» **What you will do**
Going through the listing below, work out how many lines include "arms" and give that number by itself.
::::::
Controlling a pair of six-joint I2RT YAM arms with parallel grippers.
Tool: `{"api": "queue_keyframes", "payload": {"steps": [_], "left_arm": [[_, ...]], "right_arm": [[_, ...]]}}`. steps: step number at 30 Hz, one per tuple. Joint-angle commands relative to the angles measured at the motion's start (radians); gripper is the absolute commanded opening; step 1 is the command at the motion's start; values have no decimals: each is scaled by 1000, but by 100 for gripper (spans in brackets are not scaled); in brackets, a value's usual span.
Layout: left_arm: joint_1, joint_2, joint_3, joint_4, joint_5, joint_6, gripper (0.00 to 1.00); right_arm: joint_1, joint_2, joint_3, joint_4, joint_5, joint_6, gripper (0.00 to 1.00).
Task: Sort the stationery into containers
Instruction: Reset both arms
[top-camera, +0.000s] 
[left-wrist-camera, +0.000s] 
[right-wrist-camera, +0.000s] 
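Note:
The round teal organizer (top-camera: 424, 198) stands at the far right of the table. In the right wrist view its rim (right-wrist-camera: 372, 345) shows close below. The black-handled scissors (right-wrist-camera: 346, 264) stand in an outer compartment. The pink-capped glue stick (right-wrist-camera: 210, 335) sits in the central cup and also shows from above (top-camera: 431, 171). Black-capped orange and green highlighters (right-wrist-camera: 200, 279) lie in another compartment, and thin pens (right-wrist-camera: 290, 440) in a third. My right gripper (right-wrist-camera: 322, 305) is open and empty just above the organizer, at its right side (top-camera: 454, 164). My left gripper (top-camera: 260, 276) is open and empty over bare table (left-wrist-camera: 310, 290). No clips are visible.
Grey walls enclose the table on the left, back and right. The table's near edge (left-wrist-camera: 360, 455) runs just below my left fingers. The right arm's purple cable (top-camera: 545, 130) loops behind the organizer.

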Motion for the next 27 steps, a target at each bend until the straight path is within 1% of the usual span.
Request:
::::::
» **Output below**
2